What to do =
Everything from the first line of the material below through the line containing "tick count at" is to be printed exactly, and nothing more.

┏━━

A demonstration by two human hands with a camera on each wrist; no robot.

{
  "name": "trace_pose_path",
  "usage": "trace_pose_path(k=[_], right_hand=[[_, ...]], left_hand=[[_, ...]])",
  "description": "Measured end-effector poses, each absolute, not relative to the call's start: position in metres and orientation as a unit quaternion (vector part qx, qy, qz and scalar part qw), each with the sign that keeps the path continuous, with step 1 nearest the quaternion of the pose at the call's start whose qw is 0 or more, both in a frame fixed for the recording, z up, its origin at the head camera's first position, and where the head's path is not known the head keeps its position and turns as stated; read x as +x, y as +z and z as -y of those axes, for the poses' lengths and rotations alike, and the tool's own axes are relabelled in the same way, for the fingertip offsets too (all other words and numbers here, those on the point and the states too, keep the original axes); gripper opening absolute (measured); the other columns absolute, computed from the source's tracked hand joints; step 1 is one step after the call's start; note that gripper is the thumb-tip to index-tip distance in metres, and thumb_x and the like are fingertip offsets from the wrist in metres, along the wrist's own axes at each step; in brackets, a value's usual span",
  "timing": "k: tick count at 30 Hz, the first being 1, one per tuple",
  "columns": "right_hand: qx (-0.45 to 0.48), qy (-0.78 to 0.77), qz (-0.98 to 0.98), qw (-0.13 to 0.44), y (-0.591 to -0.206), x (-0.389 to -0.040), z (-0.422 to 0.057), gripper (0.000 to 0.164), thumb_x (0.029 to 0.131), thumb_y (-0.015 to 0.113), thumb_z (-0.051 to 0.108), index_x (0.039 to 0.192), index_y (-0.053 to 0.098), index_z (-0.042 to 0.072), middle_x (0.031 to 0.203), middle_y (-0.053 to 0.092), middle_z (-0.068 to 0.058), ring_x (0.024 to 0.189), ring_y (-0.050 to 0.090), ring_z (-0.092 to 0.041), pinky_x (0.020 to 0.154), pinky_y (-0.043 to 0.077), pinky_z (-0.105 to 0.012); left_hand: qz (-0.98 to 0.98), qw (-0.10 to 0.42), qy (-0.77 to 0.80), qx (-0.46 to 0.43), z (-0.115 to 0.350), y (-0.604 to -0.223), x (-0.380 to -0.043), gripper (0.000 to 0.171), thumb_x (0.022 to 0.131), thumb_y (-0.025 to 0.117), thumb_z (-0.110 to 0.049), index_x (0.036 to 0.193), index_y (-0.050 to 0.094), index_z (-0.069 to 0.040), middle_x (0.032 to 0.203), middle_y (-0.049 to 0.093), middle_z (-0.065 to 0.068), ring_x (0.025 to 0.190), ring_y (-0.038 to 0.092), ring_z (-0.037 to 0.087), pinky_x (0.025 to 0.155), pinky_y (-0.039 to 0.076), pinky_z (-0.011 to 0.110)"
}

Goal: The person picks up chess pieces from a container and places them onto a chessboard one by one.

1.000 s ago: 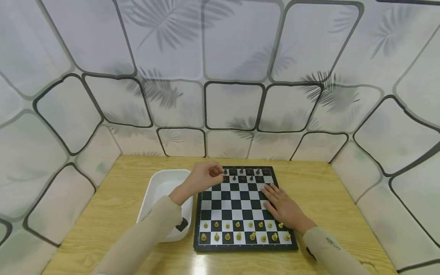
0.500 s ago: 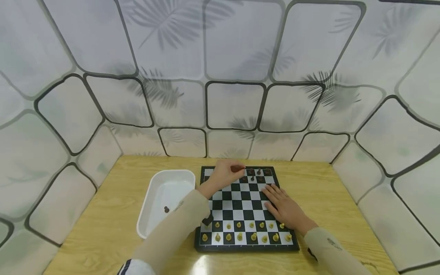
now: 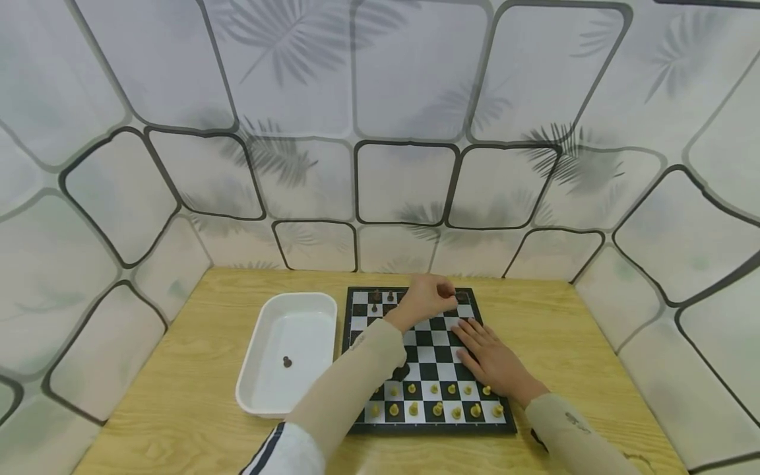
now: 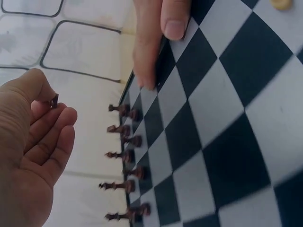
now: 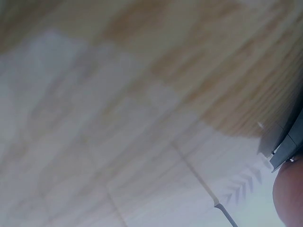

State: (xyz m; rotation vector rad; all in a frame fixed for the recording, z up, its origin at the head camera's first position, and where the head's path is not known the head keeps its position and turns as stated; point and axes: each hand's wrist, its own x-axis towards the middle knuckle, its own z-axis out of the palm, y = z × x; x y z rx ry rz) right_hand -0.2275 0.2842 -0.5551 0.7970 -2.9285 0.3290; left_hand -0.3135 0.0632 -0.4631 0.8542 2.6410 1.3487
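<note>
My left hand (image 3: 424, 302) is over the far rows of a black-and-white chessboard (image 3: 433, 428), toward their right end. Between its thumb and index finger it pinches a small dark red chess piece (image 4: 54, 100), best seen in the left wrist view. Dark red chessmen (image 4: 118, 186) stand in two rows along the far side, partly hidden in the head view by that hand. On the board's right edge rests my right hand (image 3: 493, 356), fingers stretched out. Yellow chessmen (image 3: 437, 409) stand in two rows on the near side, some covered by the left sleeve.
To the left of the board stands a white tray (image 3: 242, 389) with a dark chess piece (image 3: 287, 362) lying in it. All of this is on a wooden table (image 3: 178, 369), with patterned wall panels (image 3: 404, 185) behind and on both sides.
My left hand has moved rightward along the far rows, from near the board's left side. The tray's dark piece, earlier behind the forearm, is now visible. My right hand has stayed in place.
</note>
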Motion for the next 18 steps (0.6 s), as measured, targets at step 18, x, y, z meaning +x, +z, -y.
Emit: trace_pose_path(k=[18], right_hand=[[0.264, 0.108, 0.958, 0.033, -0.55, -0.227, -0.286, 0.06, 0.111, 0.049, 0.039, 0.162, 0.039, 0.009, 0.169, 0.038, -0.013, 0.16, 0.029, -0.038, 0.127, 0.028, -0.059]], left_hand=[[-0.926, -0.007, 0.265, 0.268, -0.108, -0.487, -0.318, 0.026, 0.107, 0.064, -0.027, 0.125, 0.078, -0.016, 0.118, 0.077, 0.0, 0.102, 0.073, 0.012, 0.084, 0.059, 0.024]])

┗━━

Solution for this problem =
A demonstration by two human hands with a camera on each wrist; no robot.

{
  "name": "trace_pose_path",
  "usage": "trace_pose_path(k=[_], right_hand=[[_, ...]], left_hand=[[_, ...]])",
  "description": "Measured end-effector poses, each absolute, not relative to the call's start: position in metres and orientation as a unit quaternion (vector part qx, qy, qz and scalar part qw), each with the sign that keeps the path continuous, with step 1 nearest the quaternion of the pose at the call's start whose qw is 0 or more, both in a frame fixed for the recording, z up, its origin at the head camera's first position, and where the head's path is not known the head keeps its position and turns as stated; read x as +x, y as +z and z as -y of those axes, for the poses' lengths and rotations alike, and the tool's own axes are relabelled in the same way, for the fingertip offsets too (all other words and numbers here, those on the point and the states too, keep the original axes); gripper opening absolute (measured); the other columns absolute, computed from the source's tracked hand joints; step 1 is one step after the call's start; note that gripper is the thumb-tip to index-tip distance in metres, and thumb_x and the like are fingertip offsets from the wrist in metres, along the wrist's own axes at each step; in brackets, a value's usual span",
  "timing": "k: tick count at 30 Hz, the first being 1, one per tuple",

Nothing more belongs to this answer.